_What needs to be done_
Starting at the line that contains "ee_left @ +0", reproduce only the lines through the end of the data, exactly, including both the first and the last; skip the pictures.

_Input_

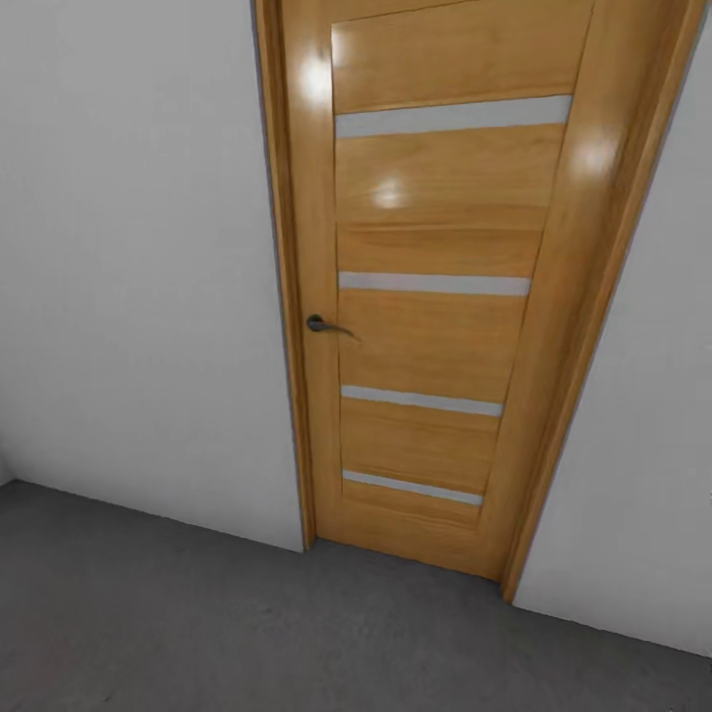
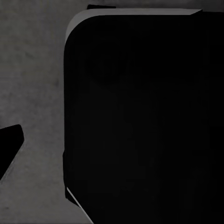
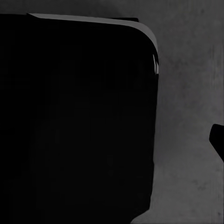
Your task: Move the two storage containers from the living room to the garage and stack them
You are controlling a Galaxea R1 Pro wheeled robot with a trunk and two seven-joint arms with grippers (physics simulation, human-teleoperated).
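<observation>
I face a shut wooden door (image 1: 435, 297) with several pale glass strips and a dark lever handle (image 1: 321, 324), set in a plain pale grey wall (image 1: 129, 247). Below it lies the dark grey, rough floor (image 1: 198, 613). The two storage containers are out of view. In the left wrist view a large black rounded body of the robot (image 2: 140, 121) hangs over the grey floor (image 2: 32, 84). The right wrist view has the same black body (image 3: 74, 121) over the floor (image 3: 186, 93).
The wall continues to the right of the door frame (image 1: 643, 396). A wall corner shows at the far left (image 1: 5, 465). A small black wedge juts in at the edge of each wrist view (image 2: 9, 144) (image 3: 218, 140).
</observation>
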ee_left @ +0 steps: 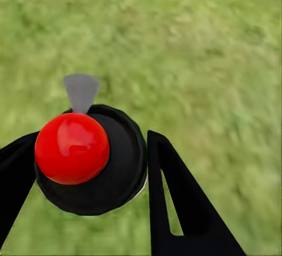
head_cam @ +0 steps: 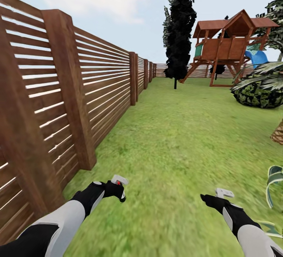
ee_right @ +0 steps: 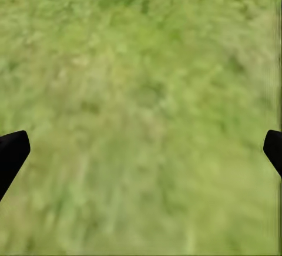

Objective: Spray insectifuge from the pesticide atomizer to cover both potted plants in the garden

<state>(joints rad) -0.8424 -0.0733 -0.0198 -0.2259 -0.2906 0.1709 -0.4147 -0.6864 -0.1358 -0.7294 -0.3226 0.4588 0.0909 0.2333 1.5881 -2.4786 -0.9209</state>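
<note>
Lawn (head_cam: 177, 139) runs ahead in the head view between a brown slatted fence (head_cam: 67, 91) and a wooden playhouse (head_cam: 230, 40), light-green potted-plant leaves (head_cam: 274, 182) at the right edge; left wrist view shows the left gripper (ee_left: 88, 168) pinching the pesticide atomizer (ee_left: 94, 162), red dot (ee_left: 71, 148) up; right wrist view shows the right gripper (ee_right: 141, 150) spread wide over grass; no writing is readable

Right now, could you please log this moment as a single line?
left gripper: shut on pesticide atomizer | right gripper: open, nothing held | under both: lawn | left side: fence
</note>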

_The answer_
ee_left @ +0 steps: 
head_cam @ +0 steps: 
ee_right @ +0 steps: 

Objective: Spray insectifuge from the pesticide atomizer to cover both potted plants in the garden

<state>(joints rad) -0.8424 -0.0733 -0.0198 -0.2259 -0.2906 0.1709 -0.4147 -0.6864 -0.1358 -0.7294 -0.3226 0.4588 0.0909 0.2333 1.5881 -2.4786 -0.9209</state>
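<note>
Lawn (head_cam: 177, 139) runs ahead in the head view between a brown slatted fence (head_cam: 67, 91) and a wooden playhouse (head_cam: 230, 40), light-green potted-plant leaves (head_cam: 274, 182) at the right edge; left wrist view shows the left gripper (ee_left: 88, 168) pinching the pesticide atomizer (ee_left: 94, 162), red dot (ee_left: 71, 148) up; right wrist view shows the right gripper (ee_right: 141, 150) spread wide over grass; no writing is readable

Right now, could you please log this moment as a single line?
left gripper: shut on pesticide atomizer | right gripper: open, nothing held | under both: lawn | left side: fence
</note>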

Nothing further is needed for the exercise.